Like-Kind Exchange and Structured Sale Combo

The combination of a 1031 Exchange, or rather a Like-Kind Exchange, and installment sale is a clever way to craft an exit strategy that can defer taxable gain, plus allow the Seller to transfer non-taxed dollars into another like-kind property. 

The installment sale portion is typically used when seller financing is needed, and it works well for this situation.  However, by utilizing the Structured Sale program, this method has a broader application and becomes a great strategy for many individuals.  By using this combination a Seller can:

  1. Take some cash at closing
  2. Exchange for a like-kind property of lesser value, and
  3. Use the structured sale to avoid boot at closing and receive a guaranteed income stream

There's just a lot of flexibility to accommodate a variety of situations.  Download Structured_Sale_Likekind_Combo.pdf  to read the entire article for a better understanding of how this works, also included is a numeric example.

Protect your Sale Proceeds: It might be your largest and most vulnerable asset

Upon the sale of a business or property, the Seller is left with two very important decisions: What do I do with the sale proceeds? And, how do I protect those sale proceeds? This writing will focus on the second question.

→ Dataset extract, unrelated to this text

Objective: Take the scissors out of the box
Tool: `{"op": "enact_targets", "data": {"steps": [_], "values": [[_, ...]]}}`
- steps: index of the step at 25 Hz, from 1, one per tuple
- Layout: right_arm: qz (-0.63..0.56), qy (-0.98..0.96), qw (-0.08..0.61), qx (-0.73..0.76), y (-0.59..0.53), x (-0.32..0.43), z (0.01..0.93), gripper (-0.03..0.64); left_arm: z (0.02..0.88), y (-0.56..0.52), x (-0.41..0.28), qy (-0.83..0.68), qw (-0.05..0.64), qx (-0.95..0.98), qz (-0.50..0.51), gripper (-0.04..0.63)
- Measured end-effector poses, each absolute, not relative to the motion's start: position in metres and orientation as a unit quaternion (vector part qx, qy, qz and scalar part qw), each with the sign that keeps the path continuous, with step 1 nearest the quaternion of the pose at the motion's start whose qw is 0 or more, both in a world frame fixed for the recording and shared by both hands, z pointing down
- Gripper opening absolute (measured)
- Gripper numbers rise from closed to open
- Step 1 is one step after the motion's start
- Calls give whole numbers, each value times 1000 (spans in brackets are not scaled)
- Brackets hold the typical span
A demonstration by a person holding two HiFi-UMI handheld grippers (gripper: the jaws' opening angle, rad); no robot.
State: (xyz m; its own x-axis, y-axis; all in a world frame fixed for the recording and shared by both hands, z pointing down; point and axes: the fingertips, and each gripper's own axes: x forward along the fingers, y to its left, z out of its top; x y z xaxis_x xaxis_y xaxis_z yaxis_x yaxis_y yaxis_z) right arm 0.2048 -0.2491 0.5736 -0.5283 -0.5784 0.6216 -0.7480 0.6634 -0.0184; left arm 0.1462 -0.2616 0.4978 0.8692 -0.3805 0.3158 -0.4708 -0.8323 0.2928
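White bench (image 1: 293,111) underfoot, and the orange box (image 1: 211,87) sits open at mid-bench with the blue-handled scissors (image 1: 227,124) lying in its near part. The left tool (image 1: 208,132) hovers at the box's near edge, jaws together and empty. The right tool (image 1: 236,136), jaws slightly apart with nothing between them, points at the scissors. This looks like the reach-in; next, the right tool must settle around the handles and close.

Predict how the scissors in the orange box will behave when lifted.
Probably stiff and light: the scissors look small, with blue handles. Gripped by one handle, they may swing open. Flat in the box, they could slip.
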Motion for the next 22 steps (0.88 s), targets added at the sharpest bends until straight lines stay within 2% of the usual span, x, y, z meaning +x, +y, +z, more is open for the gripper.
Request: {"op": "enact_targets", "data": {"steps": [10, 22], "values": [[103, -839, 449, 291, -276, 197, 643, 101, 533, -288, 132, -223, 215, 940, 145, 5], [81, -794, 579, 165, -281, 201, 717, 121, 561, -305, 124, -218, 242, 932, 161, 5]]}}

While the asset was owned it probably had a layer of asset protection, through a corporate veil and/or insurance. However, once the owner sells, he/she has turned a hard protected asset into liquid vulnerable cash. Thus, if the seller were to experience any type of litigation, those sale proceeds are now a very easy target. There are several ways to protect and shelter these monies, some more complex and onerous than others. The use of fancy trusts can provide a means, but there is also a simple strategy that can offer additional economic benefits outside of the protection.

The Structured Sale program, which is a tax management strategy, can provide a layer of asset protection for the Seller.  Under this arrangement the Seller receives guaranteed periodic payments according to the installment sale agreement from the third party assignment company.  Therefore, the Seller never has constructive receipt, thus doesn't own anything.  In other words, the Seller does not have control of the sale proceeds until he/she actually receives a payment; and then it's still only for the amount received, not the balance due.  If anyone wanted to sue for assets, the monies held by the assignment company (those utilizing the structured sale) could not be included in the lawsuit.

For Example:  Tom sells a property and uses the Structured Sale for $1,000,000 of the sale proceeds.  As part of the agreement he is to receive $125,000 each year for 10 years (the $25K is interest). The Buyer transfers the on-going payment obligation and $1 million to a third party assignment company, who then invests the proceeds in a specially designed annuity to match the agreement.  Tom is contractually guaranteed to receive $125,000 per year, but he doesn't own the annuity, the assignment company does, and he doesn't have access to the $1,000,000, only the $125,000 payment stream. 

A year goes by, things are going well, and suddenly Tom is served with a lawsuit by a past associate for $500,000 in damages (you can make up the reason and the outcome).  The point is that Tom's sale proceeds within the Structured Sale are not his property and should be protected from the lawsuit.  It's another great advantage of the program.  Since I am not an attorney, this is not intended as legal advice and individuals should consult an independent legal advisor.